▶ [Directions]
The copy you return should hold only the lines from the top of the data below through the line with "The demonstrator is", each duplicated exactly and with no pictures.

▶ [Dataset excerpts]
[Start of Attachment]

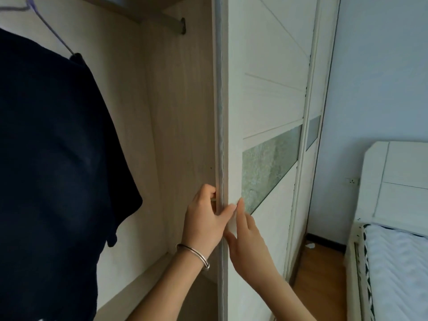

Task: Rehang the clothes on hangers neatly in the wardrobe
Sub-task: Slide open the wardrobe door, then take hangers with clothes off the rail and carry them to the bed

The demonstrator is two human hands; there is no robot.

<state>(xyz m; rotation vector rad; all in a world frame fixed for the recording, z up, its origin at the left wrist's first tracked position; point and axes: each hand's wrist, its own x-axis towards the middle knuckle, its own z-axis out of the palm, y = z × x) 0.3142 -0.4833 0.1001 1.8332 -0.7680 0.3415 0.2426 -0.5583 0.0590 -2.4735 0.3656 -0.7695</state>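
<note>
Bedroom wardrobe (180,112), left hand (205,218) gripping sliding door (261,112) edge

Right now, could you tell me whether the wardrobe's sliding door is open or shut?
Open: the sliding door sits to the right, exposing the dark shirt and rail. The left hand grips its edge; the right hand rests on its face.

Left hand (205,218) grips the sliding door (266,112) edge; right hand (249,242) presses its face.

A single head-worn wide-angle view looks forward and slightly down from close against the wardrobe (180,135), facing its door (266,112) edge at arm's reach. The bed (393,262) shows at far right; the frame's edges look bent, probably from the lens.
</note>
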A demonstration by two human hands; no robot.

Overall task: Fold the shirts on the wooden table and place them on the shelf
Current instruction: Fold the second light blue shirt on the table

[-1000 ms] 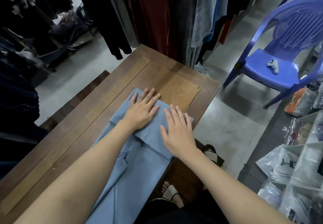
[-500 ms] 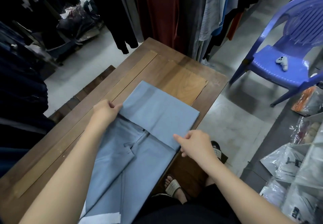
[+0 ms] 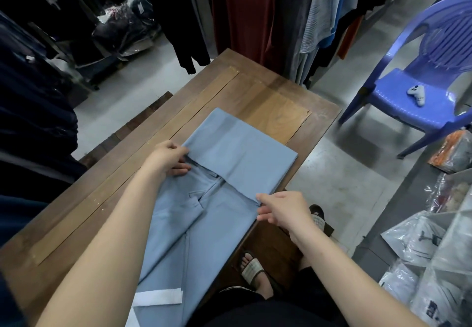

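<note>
A light blue shirt lies lengthwise on the wooden table, its far end folded back over itself into a flat panel. A white strip shows at its near end. My left hand pinches the left corner of the folded panel's near edge. At the right corner of that same edge, by the table's right side, my right hand pinches the cloth between thumb and fingers. The shelf is not in view.
Hanging clothes crowd the far end of the table. A purple plastic chair with a small white controller stands at the right. Plastic-wrapped packages pile up at the lower right. My sandalled feet are under the table's right edge.
One second ago both hands pressed flat on the folded panel. They drew back to its near edge and now pinch the two corners there.
</note>
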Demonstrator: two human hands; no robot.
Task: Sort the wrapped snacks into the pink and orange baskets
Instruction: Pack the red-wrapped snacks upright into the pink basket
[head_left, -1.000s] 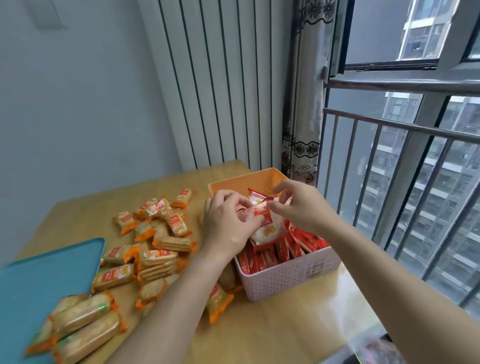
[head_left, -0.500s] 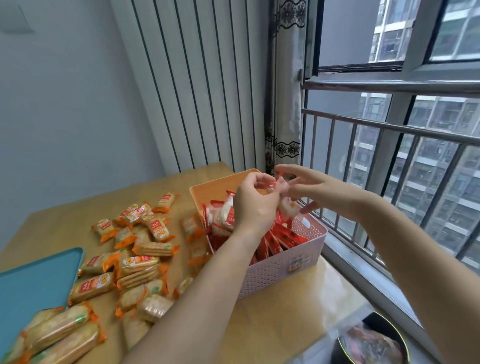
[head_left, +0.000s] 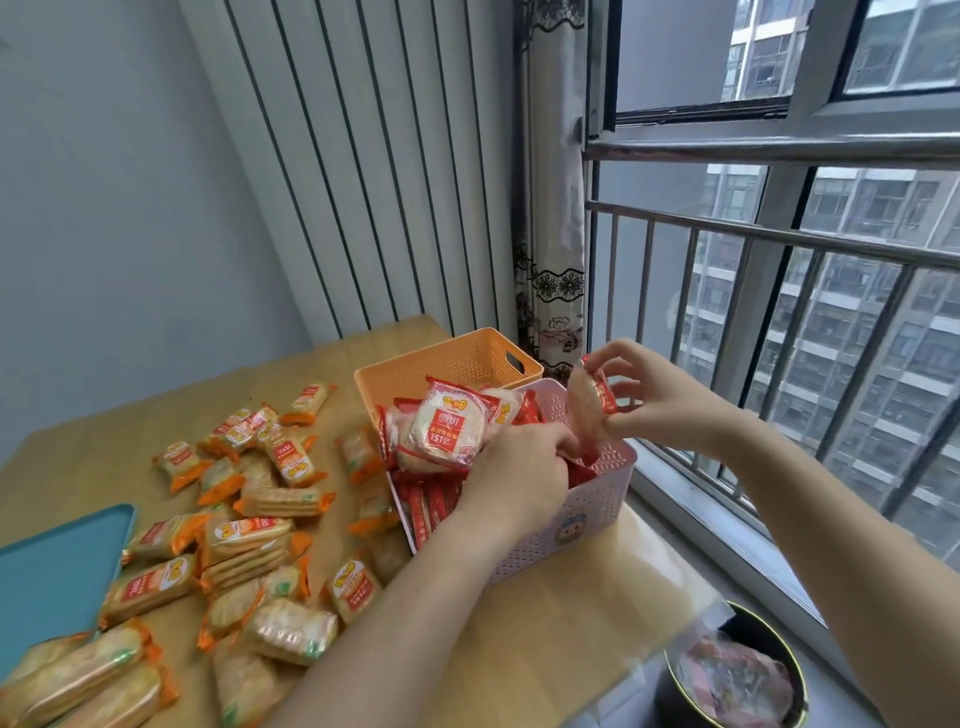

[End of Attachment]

▶ [Output for this exercise]
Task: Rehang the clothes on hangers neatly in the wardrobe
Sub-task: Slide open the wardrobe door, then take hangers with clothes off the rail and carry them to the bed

The demonstrator is two human hands; there is no robot.

That completes the answer to this exercise.